Monday, 5 April 2021

Six degrees of confusion

I can so read! I learned at about the age of 8. For the next ten years I read A Lot: St  Augustine, HE Bates, Ag Christie, Ch Dickens,  TS Eliot . . . WB Yeats, Em Zola. Then, in short order a) I left home  b) met The Beloved c) got real d) was learning how to Dad. I won't say I stopped reading, but I found that there were other ways of acquiring information and ways-of-seeing. Now, 45 years later, I R retire and I am finding more time to read and "read" [audiobooks]. Dau.I the Librarian has been amazing for half-inching books off the selves at work and sending them down country to her locked <hic> parents. Good choices: maybe not what I would have picked; but all the more interesting / challenging for that.

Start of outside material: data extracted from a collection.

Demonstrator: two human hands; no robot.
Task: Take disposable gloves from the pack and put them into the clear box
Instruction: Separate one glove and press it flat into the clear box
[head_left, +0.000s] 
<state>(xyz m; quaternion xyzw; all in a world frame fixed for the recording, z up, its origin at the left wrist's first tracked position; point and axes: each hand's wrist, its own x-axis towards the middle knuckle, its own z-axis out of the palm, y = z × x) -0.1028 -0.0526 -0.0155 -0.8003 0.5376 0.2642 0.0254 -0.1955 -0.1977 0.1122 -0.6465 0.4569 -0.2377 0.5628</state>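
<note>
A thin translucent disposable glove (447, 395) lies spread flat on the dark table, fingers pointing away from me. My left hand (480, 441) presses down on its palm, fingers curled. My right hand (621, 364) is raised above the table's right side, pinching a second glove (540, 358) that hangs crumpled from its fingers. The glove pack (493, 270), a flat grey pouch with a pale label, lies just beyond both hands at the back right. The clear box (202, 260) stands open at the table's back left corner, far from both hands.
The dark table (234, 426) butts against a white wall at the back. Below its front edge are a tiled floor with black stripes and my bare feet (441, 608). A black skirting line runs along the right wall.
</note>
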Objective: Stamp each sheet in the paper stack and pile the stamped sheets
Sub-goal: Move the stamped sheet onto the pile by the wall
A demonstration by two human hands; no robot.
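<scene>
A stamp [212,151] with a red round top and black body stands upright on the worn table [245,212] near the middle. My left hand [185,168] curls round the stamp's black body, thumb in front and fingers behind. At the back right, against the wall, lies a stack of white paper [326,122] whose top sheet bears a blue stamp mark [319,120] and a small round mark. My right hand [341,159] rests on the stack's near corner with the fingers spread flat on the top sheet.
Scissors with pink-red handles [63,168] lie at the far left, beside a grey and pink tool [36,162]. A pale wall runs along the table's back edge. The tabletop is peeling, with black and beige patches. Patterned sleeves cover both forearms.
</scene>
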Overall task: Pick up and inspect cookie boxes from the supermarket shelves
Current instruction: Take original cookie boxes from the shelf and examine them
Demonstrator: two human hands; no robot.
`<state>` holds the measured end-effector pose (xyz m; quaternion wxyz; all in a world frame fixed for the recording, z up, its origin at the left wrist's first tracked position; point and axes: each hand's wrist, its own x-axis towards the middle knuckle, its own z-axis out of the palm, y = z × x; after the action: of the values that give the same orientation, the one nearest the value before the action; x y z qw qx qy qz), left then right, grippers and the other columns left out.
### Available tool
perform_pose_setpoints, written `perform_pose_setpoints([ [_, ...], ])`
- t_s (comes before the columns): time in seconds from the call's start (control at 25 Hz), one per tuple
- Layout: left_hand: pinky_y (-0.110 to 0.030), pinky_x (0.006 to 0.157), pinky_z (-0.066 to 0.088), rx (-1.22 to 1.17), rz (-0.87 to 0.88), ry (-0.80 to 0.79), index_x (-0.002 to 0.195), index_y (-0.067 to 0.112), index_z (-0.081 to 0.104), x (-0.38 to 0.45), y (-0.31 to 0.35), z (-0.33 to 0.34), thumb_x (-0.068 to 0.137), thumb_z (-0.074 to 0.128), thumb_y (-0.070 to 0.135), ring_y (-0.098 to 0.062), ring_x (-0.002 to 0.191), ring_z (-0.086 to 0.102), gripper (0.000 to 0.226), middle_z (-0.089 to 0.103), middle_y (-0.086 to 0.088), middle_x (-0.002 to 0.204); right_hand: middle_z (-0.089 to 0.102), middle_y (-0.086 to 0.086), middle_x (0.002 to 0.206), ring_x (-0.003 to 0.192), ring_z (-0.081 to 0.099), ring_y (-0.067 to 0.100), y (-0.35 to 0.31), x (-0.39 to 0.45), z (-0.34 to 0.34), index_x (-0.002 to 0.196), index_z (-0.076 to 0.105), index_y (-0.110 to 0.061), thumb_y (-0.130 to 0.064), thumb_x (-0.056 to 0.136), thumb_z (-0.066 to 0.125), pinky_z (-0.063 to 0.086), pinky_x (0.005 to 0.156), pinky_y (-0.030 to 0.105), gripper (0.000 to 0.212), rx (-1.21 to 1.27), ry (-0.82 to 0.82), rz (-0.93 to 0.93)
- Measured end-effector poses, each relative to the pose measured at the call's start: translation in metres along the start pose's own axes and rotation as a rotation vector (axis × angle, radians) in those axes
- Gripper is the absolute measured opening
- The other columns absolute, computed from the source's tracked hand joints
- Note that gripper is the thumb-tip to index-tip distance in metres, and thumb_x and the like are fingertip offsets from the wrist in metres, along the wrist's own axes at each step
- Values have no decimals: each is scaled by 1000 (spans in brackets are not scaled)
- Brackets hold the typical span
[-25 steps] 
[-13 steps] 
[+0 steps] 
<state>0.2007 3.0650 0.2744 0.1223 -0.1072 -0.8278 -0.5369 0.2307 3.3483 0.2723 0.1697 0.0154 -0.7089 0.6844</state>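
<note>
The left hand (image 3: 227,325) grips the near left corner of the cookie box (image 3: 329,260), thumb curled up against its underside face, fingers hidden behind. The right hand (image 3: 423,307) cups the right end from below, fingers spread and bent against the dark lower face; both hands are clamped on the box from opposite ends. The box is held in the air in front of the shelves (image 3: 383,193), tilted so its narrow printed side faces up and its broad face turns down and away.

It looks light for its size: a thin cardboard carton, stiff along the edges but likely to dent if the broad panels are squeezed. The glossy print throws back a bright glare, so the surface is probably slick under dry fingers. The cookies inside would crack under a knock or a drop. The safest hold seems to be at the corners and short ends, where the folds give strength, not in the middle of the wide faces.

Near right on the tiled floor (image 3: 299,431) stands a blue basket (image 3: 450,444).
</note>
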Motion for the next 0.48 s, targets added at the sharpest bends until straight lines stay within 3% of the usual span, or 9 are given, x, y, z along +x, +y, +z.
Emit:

We have A Lot of books on out own shelves, of course, but I haven't yet been tempted / driven to re-read any of  them. Certain others of my family are happy to re-read green Penguins of which we have dozens, as memory of whodunnit fades with age, these mysteries recover their purpose. I wasn't explicitly casting about for something to read but, despite it being fiction, The Beloved added The Illusion of Separateness by Simon Van Booy to my reading stack and I read it through, more or less in one sitting. "despite it being fiction" sounds super-pretentious but I do recognise that literature can a) be diverting b) offer clues to how best to be human and alive. Science is no help at all for the latter!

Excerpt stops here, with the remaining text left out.